Salvo la excepción que confirma la regla, ninguno de los libaneses con quienes se ha conversado se mostraría dispuesto a reunirse con un israelí, al margen de que la legislación libanesa lo prohíbe. "¿Hablar con un israelí? Definitivamente, no. Sé como actúan. Me lo contaron mis abuelos, mis padres, y ahora lo he comprobado yo mismo", afirma tajante el peluquero Mohamed, leal a Hezbolá. "Ni aunque se solucionara el conflicto entre Israel y los palestinos", agrega, "ni aunque nos devolvieran las granjas de Chebá y a los prisioneros, ni aunque nos entreguen los mapas de los campos minados. Hezbolá debe mantener las armas". El dentista Jamal coincide: "No puedo olvidar las matanzas que han perpetrado. Podemos perdonar, pero llevará muchísimo tiempo. No creo posible un acuerdo. Los israelíes no quieren la paz, siguen el lema de 'si quieres la paz, prepárate para la guerra".
"Los judíos merecen vivir en paz, pero el problema son las decisiones de sus Gobiernos", sostiene Ghassan, el directivo bancario. "Ocuparon durante 25 años parte de este país y sus agresiones crearon la resistencia. Han mostrado al mundo que son unos criminales. La intensidad de su ataque es un acto de cobardía, porque asesinaron a mujeres y niños sabiendo que podían acabar con Hezbolá. Están perdiendo la imagen de país inteligente que tenían. No estoy de acuerdo con sus planteamientos, pero Hezbolá es un movimiento de resistencia y, desafortunadamente, Occidente lo ve como una organización terrorista. Eso sí, tenemos que conseguir que se desarme, lo que no significa abandonar la resistencia. Debemos resistir, pero a través de la educación, construyendo una economía fuerte y mediante los lobbies. Jerusalén es el epicentro de donde brotan los problemas de la región y de donde debe surgir la solución".

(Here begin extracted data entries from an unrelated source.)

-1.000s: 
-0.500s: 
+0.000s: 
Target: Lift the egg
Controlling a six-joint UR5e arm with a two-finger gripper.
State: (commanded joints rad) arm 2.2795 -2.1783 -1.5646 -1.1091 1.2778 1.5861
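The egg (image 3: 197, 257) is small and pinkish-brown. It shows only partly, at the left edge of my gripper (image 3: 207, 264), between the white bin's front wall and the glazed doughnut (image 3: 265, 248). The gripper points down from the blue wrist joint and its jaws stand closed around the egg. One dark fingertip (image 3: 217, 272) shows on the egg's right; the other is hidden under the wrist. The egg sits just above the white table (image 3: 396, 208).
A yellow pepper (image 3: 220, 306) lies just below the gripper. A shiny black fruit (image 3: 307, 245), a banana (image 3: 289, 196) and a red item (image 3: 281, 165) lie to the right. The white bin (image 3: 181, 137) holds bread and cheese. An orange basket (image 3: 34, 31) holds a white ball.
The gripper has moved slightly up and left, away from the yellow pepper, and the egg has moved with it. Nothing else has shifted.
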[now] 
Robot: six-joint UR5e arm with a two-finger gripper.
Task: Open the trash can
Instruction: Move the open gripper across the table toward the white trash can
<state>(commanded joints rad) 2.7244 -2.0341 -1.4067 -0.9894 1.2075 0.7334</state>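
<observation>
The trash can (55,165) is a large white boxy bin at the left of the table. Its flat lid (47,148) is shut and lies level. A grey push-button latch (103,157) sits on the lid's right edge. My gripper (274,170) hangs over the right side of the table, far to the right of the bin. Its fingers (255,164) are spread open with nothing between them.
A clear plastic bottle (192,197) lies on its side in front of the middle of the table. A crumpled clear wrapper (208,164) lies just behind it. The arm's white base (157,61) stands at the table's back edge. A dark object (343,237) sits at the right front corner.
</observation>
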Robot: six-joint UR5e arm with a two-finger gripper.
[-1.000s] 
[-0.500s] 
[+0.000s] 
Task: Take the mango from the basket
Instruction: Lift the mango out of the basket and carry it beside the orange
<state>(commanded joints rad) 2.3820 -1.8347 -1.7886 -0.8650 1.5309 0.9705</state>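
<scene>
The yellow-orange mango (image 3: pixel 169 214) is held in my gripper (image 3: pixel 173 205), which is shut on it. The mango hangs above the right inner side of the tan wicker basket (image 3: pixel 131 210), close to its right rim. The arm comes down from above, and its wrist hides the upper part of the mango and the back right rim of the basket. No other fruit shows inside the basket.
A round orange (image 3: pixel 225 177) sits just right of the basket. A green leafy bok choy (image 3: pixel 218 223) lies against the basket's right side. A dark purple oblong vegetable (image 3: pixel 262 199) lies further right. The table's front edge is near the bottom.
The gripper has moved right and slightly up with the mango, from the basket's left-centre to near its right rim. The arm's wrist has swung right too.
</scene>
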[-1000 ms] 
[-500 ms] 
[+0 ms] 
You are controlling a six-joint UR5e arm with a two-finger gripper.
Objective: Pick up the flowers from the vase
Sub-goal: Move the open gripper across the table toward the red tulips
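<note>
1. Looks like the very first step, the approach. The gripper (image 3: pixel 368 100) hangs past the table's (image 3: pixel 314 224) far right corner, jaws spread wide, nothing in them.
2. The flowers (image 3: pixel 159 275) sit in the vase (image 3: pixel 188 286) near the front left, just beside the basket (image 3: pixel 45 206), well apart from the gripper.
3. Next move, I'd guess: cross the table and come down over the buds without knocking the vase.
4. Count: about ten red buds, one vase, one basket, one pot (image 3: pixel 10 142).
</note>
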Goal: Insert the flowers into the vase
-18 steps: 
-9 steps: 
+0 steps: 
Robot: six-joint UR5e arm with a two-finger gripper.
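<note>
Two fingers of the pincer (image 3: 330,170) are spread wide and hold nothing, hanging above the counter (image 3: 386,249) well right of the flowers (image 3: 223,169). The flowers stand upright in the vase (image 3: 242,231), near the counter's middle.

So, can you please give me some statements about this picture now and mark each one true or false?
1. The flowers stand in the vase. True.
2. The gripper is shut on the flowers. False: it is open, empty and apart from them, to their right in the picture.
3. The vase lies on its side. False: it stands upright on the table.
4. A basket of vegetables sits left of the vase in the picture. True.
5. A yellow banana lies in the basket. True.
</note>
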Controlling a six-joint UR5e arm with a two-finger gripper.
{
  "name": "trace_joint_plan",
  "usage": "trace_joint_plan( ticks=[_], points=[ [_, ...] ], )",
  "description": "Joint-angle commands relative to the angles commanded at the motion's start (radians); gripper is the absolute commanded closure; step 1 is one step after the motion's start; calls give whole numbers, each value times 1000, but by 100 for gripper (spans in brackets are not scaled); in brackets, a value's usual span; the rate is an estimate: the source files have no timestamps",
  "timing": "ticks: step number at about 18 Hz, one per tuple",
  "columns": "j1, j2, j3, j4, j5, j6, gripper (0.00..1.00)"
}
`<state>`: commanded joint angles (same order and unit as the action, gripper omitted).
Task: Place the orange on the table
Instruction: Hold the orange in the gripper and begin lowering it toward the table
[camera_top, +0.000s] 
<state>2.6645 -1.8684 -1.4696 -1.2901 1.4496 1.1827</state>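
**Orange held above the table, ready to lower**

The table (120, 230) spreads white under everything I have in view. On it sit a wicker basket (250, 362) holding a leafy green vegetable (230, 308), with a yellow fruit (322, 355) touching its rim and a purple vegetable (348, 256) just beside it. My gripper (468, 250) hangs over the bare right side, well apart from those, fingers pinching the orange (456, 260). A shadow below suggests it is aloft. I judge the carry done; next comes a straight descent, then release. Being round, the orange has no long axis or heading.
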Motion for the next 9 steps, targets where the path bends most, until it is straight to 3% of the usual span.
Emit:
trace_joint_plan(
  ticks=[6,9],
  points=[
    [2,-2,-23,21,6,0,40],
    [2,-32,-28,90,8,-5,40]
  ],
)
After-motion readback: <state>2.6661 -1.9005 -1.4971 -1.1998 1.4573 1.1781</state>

A merced de lo que se decida en Washington, Teherán, París, Damasco y Tel Aviv, atrapados entre todos los fuegos, los libaneses tienen los nervios a flor de piel. "Hope is unbreakable" ("La esperanza es inquebrantable"), reza una enorme pintura en la pared de una nave comercial en la capital. Para muchos, la esperanza ya se ha evaporado.